In relation to holidays and clothes, do you really think that kids of your age feel deprived because they don't go on holiday. And personally about the clothes, I try to only shop during the sales. My eldest was allowed to pick something recently once I'd pointed out that as long as it had the 70% discount colour on it (C&A) AND was a reasonable price then no problem. This is to instill good money management in my kids. I don't have to shop in sales but I don't like to waste money. I have an inlaw who thinks that BT is the only place to shop. Myself when in Ireland, I make a bee line for Penneys, they have great stuff for kids. 

How about this for an idea. Say your child of 10 needs a top and bottom of whatever.

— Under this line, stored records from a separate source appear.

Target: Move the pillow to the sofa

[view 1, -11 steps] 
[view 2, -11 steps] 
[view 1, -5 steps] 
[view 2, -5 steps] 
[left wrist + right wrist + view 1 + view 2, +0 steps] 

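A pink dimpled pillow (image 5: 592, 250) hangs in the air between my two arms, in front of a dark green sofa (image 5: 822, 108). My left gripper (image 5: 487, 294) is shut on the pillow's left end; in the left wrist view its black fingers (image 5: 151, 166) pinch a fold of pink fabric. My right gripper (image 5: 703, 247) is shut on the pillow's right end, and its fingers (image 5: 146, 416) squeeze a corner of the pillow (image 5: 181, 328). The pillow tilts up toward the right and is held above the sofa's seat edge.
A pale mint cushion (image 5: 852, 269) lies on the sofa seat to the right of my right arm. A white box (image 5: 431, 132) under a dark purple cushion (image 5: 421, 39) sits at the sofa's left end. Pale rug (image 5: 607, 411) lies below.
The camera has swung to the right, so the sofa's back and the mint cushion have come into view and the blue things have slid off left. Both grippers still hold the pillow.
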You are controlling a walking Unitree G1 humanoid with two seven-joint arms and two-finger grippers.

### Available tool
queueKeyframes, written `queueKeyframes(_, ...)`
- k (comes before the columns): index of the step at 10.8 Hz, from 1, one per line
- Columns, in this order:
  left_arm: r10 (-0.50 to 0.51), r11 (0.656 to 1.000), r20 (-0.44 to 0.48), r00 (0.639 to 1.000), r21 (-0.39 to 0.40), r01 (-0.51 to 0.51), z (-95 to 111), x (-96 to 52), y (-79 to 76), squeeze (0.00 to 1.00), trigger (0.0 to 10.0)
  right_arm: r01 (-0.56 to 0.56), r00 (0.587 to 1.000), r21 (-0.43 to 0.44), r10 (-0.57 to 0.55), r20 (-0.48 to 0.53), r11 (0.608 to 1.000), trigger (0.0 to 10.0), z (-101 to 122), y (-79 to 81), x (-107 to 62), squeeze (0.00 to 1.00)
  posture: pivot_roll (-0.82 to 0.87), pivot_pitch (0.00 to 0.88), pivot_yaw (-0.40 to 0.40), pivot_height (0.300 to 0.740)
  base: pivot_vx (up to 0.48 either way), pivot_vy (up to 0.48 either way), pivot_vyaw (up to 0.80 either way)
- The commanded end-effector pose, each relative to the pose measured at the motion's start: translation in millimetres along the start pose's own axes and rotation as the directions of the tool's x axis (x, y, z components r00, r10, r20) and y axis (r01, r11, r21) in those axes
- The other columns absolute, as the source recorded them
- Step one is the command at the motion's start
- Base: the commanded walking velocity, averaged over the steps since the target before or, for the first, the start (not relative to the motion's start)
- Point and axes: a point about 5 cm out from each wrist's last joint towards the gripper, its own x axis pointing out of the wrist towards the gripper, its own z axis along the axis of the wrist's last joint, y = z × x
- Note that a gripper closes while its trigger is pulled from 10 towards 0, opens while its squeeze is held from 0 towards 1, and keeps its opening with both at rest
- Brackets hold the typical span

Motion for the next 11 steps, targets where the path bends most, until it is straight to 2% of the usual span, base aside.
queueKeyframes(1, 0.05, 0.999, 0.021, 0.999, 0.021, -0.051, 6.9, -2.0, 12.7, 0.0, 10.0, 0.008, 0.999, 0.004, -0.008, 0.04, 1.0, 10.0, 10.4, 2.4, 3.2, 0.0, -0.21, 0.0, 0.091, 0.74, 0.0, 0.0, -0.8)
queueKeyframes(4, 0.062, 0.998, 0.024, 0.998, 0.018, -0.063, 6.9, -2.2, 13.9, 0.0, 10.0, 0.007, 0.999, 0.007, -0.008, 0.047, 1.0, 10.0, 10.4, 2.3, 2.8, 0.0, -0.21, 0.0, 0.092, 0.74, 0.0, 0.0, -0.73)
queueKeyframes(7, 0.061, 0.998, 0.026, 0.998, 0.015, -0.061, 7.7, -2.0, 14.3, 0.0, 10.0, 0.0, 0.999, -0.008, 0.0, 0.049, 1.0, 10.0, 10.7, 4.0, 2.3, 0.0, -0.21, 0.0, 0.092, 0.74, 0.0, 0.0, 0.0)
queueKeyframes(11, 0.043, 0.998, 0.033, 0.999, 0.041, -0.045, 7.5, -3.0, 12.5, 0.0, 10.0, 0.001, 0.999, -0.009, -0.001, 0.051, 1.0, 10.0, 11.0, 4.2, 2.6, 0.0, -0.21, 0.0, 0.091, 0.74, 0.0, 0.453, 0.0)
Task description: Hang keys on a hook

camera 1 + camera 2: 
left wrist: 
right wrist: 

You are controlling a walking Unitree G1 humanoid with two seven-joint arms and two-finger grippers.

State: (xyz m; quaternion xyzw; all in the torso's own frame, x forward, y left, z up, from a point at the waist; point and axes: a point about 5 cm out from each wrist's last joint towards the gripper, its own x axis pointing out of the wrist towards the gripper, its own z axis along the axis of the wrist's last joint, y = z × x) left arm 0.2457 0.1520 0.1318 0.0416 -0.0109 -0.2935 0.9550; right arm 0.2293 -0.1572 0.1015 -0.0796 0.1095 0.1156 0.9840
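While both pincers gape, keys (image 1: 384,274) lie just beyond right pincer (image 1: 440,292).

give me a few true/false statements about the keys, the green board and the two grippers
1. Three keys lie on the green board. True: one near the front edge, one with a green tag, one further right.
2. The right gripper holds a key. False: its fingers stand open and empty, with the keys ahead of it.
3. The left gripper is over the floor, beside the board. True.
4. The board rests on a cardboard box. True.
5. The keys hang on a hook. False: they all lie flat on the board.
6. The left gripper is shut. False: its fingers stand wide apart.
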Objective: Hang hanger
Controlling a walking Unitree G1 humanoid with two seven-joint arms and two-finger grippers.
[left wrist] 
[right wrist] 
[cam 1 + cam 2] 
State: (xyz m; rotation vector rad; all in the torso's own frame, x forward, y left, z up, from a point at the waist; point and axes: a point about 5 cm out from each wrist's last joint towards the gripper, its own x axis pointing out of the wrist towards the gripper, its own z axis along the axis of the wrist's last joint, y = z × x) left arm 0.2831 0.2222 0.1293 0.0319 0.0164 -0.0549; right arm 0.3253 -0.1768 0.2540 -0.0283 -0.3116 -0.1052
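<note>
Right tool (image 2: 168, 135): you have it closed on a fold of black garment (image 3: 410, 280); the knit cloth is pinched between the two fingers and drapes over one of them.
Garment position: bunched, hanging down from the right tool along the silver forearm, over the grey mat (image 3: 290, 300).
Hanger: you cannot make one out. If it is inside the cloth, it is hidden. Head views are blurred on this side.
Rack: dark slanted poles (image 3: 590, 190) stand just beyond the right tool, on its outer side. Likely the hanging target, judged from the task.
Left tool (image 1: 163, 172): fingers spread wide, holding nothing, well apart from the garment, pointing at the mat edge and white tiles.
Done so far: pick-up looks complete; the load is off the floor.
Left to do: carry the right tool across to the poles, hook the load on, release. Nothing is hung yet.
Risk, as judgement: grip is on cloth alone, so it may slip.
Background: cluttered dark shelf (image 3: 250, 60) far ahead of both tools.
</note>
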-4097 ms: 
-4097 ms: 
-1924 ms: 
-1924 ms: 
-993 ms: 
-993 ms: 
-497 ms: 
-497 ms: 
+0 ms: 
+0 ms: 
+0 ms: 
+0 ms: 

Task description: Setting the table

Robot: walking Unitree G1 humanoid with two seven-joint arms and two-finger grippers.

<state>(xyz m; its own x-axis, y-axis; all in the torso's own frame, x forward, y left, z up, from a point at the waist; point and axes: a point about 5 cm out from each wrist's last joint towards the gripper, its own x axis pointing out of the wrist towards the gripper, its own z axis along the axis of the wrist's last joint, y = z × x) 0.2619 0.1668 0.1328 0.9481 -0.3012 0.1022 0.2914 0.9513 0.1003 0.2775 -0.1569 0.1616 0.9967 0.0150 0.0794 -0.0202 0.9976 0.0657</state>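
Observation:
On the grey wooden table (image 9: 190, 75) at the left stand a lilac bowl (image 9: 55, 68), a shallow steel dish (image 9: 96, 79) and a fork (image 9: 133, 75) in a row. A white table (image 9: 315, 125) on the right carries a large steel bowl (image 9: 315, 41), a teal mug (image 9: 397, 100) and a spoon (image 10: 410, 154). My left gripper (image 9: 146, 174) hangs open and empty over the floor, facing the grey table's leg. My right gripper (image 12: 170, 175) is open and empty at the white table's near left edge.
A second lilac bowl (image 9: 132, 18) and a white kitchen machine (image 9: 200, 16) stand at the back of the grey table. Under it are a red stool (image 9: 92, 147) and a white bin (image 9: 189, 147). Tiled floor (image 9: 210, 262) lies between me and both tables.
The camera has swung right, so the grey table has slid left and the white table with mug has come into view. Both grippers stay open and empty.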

Give that child x amount, you decide what you can afford and send them off to get it themselves, with the provisio that at a minimum they come back with a top and bottom, and clever kids will come back with more. It's fun and educational for them too. Depending on the sex of your kids I presume the youngest doesn't need much purchasing in the line of clothes? I store all the kids clothes one for the other as they grow into it and then if they are still of good quality I bring it to a sibling in Ireland. Her kids love when I come with a bag of clothes. A brother of mine gives me clothes etc etc.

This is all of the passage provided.